## PROBLEM
Restate the entries below word for word, omitting nothing.

Stored items:
▬▬▬▬▬▬▬▬▬▬

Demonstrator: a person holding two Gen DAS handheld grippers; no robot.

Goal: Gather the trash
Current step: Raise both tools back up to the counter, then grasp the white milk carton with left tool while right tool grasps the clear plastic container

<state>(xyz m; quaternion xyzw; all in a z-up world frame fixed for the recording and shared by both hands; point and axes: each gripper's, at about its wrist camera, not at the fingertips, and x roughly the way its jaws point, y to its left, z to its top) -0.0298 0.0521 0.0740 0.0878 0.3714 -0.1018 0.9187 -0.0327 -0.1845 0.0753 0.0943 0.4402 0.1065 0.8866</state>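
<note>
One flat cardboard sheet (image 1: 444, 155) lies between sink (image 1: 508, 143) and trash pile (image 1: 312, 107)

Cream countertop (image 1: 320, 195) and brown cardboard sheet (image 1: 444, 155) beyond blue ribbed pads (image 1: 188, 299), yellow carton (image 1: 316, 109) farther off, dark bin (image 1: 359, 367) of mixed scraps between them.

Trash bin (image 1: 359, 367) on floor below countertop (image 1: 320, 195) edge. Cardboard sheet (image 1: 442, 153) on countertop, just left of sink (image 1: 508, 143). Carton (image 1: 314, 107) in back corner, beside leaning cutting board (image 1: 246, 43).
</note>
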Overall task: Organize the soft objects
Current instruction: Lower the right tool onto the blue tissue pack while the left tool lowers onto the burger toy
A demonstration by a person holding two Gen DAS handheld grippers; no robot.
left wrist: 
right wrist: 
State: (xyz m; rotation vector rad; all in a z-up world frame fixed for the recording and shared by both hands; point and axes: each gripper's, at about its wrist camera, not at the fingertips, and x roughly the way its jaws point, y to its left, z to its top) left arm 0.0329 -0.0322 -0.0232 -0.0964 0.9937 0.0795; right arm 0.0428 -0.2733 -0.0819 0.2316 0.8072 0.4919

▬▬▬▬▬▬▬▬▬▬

## SOLUTION TO THIS PROBLEM
Demonstrator: a person holding two Gen DAS handheld grippers; no robot.

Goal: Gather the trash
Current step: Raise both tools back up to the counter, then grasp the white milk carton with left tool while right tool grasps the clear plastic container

<state>(xyz m; quaternion xyzw; all in a z-up world frame fixed for the recording and shared by both hands; point and axes: each gripper's, at about its wrist camera, not at the fingertips, and x roughly the way its jaws point, y to its left, z to its top) -0.0298 0.0521 0.0740 0.0878 0.3714 -0.1018 0.9187 -0.0327 -0.1845 0.0753 0.0943 0.4402 0.1065 0.8866</state>
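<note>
One flat cardboard sheet (image 1: 444, 155) lies between sink (image 1: 508, 143) and trash pile (image 1: 312, 107)

Cream countertop (image 1: 320, 195) and brown cardboard sheet (image 1: 444, 155) beyond blue ribbed pads (image 1: 188, 299), yellow carton (image 1: 316, 109) farther off, dark bin (image 1: 359, 367) of mixed scraps between them.

Trash bin (image 1: 359, 367) on floor below countertop (image 1: 320, 195) edge. Cardboard sheet (image 1: 442, 153) on countertop, just left of sink (image 1: 508, 143). Carton (image 1: 314, 107) in back corner, beside leaning cutting board (image 1: 246, 43).
</note>
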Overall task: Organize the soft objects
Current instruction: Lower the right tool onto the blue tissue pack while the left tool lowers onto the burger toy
A demonstration by a person holding two Gen DAS handheld grippers; no robot.
left wrist: 
right wrist: 
State: (xyz m; rotation vector rad; all in a z-up world frame fixed for the recording and shared by both hands; point and axes: each gripper's, at about its wrist camera, not at the fingertips, and x roughly the way its jaws point, y to its left, z to its top) left arm 0.0329 -0.0322 -0.0232 -0.0964 0.9937 0.0795; right arm 0.0428 -0.2733 -0.0819 0.2316 0.8072 0.4919

What is written here forms the complete answer.